◆ RECORDS TO USE
---+---

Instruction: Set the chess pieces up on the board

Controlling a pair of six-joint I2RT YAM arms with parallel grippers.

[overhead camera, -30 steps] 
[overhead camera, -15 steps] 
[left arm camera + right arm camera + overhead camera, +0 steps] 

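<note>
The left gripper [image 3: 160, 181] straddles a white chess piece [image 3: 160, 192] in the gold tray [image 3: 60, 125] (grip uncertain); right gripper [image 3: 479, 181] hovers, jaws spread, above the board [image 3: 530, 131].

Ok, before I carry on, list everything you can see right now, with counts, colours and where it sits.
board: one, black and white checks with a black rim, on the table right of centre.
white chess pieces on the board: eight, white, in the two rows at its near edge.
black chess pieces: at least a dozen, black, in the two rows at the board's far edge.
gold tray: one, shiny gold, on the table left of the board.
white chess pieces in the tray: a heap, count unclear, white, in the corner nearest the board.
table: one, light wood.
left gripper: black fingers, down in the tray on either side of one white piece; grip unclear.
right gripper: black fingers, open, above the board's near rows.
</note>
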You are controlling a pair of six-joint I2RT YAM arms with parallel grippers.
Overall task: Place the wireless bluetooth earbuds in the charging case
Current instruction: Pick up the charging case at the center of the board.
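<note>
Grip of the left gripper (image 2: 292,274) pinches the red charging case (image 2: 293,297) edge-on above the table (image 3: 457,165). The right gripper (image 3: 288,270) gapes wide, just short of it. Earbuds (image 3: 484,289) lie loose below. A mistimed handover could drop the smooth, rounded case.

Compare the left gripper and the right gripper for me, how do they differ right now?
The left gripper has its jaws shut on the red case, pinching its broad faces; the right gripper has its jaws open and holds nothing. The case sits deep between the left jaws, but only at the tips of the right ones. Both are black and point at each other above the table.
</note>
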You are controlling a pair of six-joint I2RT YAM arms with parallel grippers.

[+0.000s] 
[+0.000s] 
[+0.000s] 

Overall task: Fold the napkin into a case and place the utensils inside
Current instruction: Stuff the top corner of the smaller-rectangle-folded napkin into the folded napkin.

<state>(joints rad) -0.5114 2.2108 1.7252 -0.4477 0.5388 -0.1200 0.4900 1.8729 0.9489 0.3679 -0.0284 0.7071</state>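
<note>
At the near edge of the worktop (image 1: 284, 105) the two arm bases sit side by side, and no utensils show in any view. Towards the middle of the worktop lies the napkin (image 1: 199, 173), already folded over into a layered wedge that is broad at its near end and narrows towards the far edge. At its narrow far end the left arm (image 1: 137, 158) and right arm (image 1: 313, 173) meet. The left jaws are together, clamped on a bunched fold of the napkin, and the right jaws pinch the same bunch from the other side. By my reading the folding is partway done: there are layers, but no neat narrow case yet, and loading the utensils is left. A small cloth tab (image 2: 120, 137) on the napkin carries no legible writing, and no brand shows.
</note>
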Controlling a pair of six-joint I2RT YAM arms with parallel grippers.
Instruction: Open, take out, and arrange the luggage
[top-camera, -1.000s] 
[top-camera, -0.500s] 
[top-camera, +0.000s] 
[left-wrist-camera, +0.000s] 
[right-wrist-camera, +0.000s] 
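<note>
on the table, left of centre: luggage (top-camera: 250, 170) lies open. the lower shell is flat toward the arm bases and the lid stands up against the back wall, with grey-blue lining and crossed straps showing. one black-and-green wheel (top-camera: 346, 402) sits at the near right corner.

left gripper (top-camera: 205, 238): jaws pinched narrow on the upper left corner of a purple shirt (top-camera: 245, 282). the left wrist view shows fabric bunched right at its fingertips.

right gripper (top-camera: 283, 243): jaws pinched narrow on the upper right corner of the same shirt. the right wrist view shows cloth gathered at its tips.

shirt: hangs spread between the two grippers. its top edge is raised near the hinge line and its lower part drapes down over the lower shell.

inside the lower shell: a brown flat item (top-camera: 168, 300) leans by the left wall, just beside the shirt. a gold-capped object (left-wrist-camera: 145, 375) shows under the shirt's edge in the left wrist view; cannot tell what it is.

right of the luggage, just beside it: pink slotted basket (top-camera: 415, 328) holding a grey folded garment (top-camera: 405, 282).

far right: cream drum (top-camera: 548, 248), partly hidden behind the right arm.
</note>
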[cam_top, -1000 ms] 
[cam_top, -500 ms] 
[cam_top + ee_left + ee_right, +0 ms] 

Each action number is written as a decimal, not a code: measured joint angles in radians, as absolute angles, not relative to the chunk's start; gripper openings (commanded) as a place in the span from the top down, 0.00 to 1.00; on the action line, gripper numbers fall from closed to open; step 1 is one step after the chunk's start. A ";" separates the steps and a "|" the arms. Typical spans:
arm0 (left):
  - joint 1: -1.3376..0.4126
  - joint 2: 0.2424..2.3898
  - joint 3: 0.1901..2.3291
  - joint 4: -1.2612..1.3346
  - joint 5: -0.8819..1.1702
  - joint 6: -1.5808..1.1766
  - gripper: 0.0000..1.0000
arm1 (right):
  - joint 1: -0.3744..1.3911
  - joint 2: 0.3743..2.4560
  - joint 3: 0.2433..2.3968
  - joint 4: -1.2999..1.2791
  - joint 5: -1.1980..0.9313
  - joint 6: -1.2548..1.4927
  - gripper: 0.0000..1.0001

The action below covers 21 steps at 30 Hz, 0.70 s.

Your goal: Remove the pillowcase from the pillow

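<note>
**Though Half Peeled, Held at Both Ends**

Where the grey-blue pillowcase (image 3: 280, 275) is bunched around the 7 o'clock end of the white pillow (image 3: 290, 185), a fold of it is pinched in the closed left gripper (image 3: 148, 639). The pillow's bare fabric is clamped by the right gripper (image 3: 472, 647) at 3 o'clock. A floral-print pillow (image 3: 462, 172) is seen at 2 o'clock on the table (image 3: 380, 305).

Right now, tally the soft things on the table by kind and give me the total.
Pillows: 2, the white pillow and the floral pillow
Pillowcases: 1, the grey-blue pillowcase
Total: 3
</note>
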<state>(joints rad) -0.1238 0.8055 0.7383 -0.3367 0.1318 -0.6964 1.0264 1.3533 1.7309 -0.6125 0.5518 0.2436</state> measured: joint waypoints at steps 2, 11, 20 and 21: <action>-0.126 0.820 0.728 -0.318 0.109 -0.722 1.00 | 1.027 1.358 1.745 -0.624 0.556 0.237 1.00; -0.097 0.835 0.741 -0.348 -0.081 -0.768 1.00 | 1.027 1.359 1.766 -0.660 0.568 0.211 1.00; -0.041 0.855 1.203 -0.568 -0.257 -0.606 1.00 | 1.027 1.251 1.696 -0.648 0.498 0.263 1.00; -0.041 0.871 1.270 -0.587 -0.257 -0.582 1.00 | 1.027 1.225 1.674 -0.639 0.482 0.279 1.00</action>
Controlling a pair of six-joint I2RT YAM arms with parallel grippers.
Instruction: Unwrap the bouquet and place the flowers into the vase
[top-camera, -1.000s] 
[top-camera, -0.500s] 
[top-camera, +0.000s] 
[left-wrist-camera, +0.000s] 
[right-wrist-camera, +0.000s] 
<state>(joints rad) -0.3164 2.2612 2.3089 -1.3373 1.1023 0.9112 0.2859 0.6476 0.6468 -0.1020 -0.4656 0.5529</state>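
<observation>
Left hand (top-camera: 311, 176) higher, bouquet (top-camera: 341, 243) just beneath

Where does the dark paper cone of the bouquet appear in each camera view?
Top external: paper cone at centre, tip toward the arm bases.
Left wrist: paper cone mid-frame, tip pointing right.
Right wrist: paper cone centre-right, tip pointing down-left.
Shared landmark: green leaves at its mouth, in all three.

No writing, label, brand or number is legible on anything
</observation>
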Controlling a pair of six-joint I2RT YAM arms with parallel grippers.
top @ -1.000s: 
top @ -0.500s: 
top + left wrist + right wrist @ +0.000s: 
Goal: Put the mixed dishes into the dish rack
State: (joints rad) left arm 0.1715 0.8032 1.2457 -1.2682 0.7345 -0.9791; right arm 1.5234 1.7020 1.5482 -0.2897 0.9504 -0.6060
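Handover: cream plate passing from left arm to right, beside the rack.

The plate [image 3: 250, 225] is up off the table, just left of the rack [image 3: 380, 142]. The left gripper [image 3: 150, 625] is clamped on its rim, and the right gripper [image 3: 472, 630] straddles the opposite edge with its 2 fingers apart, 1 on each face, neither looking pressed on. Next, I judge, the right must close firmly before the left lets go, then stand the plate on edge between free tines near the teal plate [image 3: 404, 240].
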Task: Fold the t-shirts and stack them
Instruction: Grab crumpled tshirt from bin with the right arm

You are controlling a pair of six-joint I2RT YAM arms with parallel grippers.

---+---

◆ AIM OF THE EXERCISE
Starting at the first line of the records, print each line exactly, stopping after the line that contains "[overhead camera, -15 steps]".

◆ RESPONSE BELOW
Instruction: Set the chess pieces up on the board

Controlling a pair of six-joint I2RT YAM arms with parallel grippers.

[overhead camera, -30 steps] 
[overhead camera, -15 steps] 

This exercise is finished.